Chloe Moretz, who you may have seen in 500 Days of Summer, Kick Ass, or Dark Shadows, is an up-and-coming, incredibly talented young actress. This is all obvious, though. What sets Chloe apart from so many celebrities, is her willingness to be completely brash and honest about her job and the way we view and treat famous people.
Chloe, who has been acting for about a decade now (and will be starring in the very “French inspired” Clouds of Sils Maria), recently shared her thoughts on celebrity objectification. The actress stated, “They’ll be like, ‘You have to give me a photo. I buy a ticket to your movie. I, in a sense, own you. If I don’t buy a ticket to your movie, you’re done –so you have to take a photo with me. There’s a lot of entitlement, especially nowadays, in Hollywood, because they think they know everything about you. They think that because you have an Instagram, they can go break into your house. ‘You let us in! I’ve seen your house on your video!’”
The separation between celebrities and fans is getting smaller and smaller, and although celebrities play a part in bridging the gap (they have Instagrams, Twitter handles, Facebook pages), there is no denying that we are feeling more and more entitled to glimpse into their daily lives.

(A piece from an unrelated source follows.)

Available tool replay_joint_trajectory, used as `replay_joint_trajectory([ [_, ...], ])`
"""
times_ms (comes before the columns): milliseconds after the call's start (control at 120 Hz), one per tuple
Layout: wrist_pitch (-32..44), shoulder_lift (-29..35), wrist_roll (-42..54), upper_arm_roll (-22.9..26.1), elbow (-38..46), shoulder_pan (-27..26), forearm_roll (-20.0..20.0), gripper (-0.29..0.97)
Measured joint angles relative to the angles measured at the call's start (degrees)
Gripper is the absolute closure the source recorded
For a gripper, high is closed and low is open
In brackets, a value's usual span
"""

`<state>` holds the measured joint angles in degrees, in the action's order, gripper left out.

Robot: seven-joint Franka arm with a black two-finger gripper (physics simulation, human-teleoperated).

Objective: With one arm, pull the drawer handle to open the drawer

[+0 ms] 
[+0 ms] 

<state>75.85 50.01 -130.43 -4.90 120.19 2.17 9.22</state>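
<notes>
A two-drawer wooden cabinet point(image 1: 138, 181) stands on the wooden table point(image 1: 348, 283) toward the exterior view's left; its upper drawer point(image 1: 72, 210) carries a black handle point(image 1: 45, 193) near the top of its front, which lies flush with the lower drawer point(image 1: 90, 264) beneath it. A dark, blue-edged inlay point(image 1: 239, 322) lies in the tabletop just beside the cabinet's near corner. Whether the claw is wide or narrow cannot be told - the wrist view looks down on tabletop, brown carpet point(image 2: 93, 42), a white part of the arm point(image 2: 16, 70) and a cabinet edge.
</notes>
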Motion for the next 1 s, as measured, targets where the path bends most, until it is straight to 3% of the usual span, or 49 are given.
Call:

I like seeing actors as “real” people; I like when they reveal their favorite $5 Cover Girl mascara, I like when they take a shoddy selfie with the front camera of their iPhone. Celebrities become relatable this way, and it’s very cool. However, there does seem to be this growing trend of wanting more and more from them. We want more details, more scandals, more makeup-free photos, more everything — and this can detract from their actual careers.
The problem, as Chloe puts it, is that “Hollywood wants to break all the illusions.” There is no privacy anymore. “We want to see you cheat and lie. And it’s kind of depressing because, instead of being actors, we’re now just entities, which isn’t our job,” she says.